# Exercise objective
Give the data back exactly. Leave out any images.
[Recorded data — start]
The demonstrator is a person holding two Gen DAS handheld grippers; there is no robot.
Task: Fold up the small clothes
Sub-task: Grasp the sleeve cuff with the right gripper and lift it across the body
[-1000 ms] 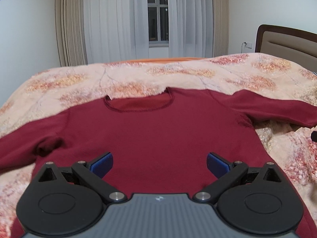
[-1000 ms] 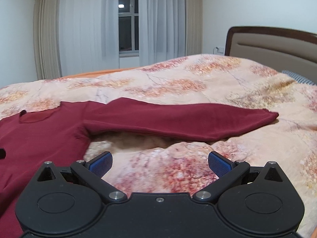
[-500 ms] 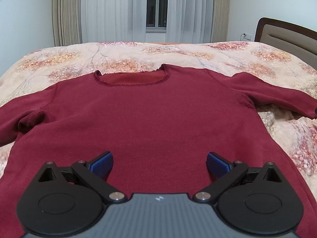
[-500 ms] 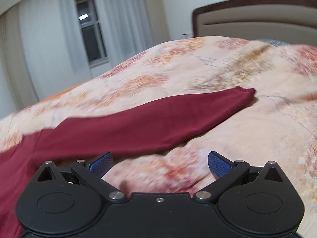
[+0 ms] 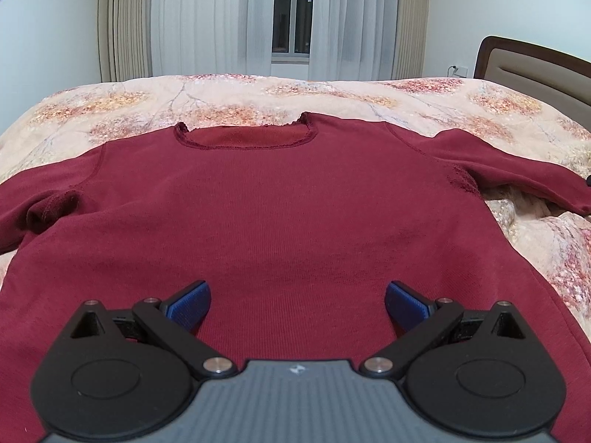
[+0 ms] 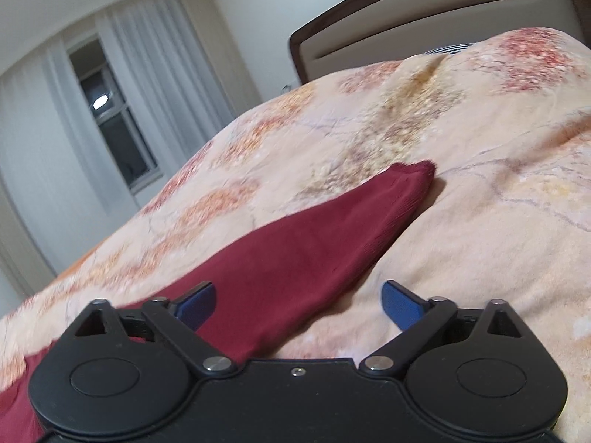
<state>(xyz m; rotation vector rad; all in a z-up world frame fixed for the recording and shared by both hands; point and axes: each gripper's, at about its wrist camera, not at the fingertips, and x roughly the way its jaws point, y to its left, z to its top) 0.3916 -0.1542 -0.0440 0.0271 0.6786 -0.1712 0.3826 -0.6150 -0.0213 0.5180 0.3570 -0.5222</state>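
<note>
A dark red long-sleeved sweater (image 5: 288,214) lies flat, face up, on the bed, neckline (image 5: 245,138) away from me. My left gripper (image 5: 297,304) is open and empty, hovering over the sweater's lower body. The sweater's right sleeve (image 6: 314,243) stretches out across the bedspread, its cuff (image 6: 417,177) far from me. My right gripper (image 6: 299,302) is open and empty, low over the middle of that sleeve; the view is tilted. The left sleeve (image 5: 33,206) is bunched at the armpit.
The bed is covered by a peach floral bedspread (image 5: 332,96). A brown padded headboard (image 6: 424,26) stands on the right. White curtains and a window (image 5: 291,14) are behind the bed. Folds of bedspread rise under the right sleeve (image 5: 524,214).
My left gripper has risen and tipped down over the sweater's body. My right gripper has swung right along the sleeve toward the cuff and rolled, tilting its view. Both stayed open.
</note>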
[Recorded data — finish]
# Answer to the exercise
The demonstrator is a person holding two Gen DAS handheld grippers; there is no robot.
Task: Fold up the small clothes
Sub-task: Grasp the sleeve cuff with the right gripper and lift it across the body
[-1000 ms] 
[-1000 ms] 
[-500 ms] 
[-500 ms] 
[+0 ms] 
[+0 ms] 
<state>(xyz m; rotation vector rad; all in a z-up world frame fixed for the recording and shared by both hands; point and axes: each gripper's, at about its wrist camera, not at the fingertips, and x roughly the way its jaws point, y to its left, z to its top) 0.3916 -0.1542 -0.0440 0.0271 0.6786 -0.1712 0.3826 -0.6150 -0.0213 0.5180 0.3570 -0.5222</state>
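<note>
A dark red long-sleeved sweater (image 5: 288,214) lies flat, face up, on the bed, neckline (image 5: 245,138) away from me. My left gripper (image 5: 297,304) is open and empty, hovering over the sweater's lower body. The sweater's right sleeve (image 6: 314,243) stretches out across the bedspread, its cuff (image 6: 417,177) far from me. My right gripper (image 6: 299,302) is open and empty, low over the middle of that sleeve; the view is tilted. The left sleeve (image 5: 33,206) is bunched at the armpit.
The bed is covered by a peach floral bedspread (image 5: 332,96). A brown padded headboard (image 6: 424,26) stands on the right. White curtains and a window (image 5: 291,14) are behind the bed. Folds of bedspread rise under the right sleeve (image 5: 524,214).
My left gripper has risen and tipped down over the sweater's body. My right gripper has swung right along the sleeve toward the cuff and rolled, tilting its view. Both stayed open.
</note>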

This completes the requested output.